Correspondance de Gustave Flaubert/Tome 8-9/1892

Louis Conard (Volume 8p. 303-304).

1892. À LA PRINCESSE MATHILDE.
Croisset, par Déville, mercredi [septembre 1879].
Ma chère Princesse,

Je n’ai rien à vous dire, si ce n’est que je voudrais bien recevoir quelques lignes de cette écriture dont la vue me cause toujours un mouvement de joie.

Comment allez-vous ? Quels sont maintenant les hôtes du bon Saint-Gratien ? Avez-vous toujours le fils de la princesse Julie ? Rien n’est plus agréable et charmant que ce jeune homme ! On l’aime tout de suite. C’est si beau la jeunesse, quand elle est sincère, c’est-à-dire franche et brave !

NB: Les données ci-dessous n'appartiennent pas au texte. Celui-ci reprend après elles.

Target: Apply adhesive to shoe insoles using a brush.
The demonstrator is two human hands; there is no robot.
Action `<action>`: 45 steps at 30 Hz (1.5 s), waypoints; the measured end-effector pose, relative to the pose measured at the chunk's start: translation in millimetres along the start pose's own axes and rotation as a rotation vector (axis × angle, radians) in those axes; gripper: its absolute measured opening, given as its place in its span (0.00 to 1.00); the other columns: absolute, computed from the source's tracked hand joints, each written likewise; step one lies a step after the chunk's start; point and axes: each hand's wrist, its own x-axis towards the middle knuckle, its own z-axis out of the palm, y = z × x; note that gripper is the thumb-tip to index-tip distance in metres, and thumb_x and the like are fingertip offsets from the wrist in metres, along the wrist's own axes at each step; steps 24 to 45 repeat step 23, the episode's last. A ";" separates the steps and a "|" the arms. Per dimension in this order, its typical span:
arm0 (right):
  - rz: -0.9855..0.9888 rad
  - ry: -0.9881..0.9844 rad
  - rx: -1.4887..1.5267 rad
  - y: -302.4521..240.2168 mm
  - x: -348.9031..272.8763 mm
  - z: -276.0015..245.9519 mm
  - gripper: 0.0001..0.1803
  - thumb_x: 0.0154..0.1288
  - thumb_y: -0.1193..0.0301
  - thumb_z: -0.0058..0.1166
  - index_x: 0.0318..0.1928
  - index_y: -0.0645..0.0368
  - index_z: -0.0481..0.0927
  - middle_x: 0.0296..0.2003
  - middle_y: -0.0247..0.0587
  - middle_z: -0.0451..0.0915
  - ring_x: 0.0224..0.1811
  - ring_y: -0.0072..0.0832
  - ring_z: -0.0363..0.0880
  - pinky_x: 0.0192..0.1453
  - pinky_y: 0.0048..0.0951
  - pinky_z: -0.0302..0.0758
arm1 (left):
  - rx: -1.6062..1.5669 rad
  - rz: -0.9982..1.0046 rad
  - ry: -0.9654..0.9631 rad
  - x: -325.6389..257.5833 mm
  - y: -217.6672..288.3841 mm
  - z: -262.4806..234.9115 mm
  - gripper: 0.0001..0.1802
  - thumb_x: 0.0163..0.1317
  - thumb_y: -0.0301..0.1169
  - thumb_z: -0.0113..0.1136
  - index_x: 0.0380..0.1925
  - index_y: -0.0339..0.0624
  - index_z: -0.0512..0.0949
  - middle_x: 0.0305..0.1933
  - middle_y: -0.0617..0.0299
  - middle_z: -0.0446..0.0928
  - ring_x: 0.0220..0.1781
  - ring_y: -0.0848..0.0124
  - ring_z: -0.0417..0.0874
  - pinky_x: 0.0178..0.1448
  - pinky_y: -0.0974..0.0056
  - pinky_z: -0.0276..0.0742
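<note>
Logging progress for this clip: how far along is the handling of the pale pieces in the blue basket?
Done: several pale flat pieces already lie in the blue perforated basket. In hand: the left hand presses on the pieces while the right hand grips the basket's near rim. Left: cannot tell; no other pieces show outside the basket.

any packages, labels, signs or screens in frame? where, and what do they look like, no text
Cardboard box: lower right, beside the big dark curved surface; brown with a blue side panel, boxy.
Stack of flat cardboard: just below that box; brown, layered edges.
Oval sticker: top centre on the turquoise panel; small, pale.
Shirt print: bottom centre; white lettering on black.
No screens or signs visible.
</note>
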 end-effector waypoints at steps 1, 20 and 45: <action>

Aucun événement n’a, depuis bientôt trois semaines, interrompu la platitude de mes journées. Comme distraction, j’ai eu la visite inattendue de Mario Uchard nommé (je ne sais pourquoi) entrepositaire des tabacs à Rouen. Il y passe tous les mois trois jours, de sorte que je suis menacé de le voir à l’échéance fin de mois, régulièrement. Heureux homme celui-là ! Il est content de ses œuvres !

La semaine dernière, j’ai exécuté une vieille promesse : j’ai été au Vaudreuil, chez Raoul Duval, pendant vingt-quatre heures, ce qui m’a dérangé pour trois jours.

Ma nièce est à Étretat, pour voir un peu si l’air salé lui redonnera des forces, et je suis seul, comme je le serai tout l’hiver. Maintenant je lis des livres de Dévotion modernes qui sont ineffables de stupidité. On n’a pas l’idée de ça ; j’en suis gorgé. Aussi, dans deux ou trois jours, je me remets à écrire.

Ce soir la pluie tombe ; c’est la fin des beaux jours. Il y a longtemps que les miens sont passés ! Je n’en trouve plus de bons que chez vous, Princesse,

et je vous baise les deux mains, en me disant tout à vous,

Votre fidèle et dévoué.

— Amitiés, je vous prie, aux amis et surtout à votre Marie et à Popelin.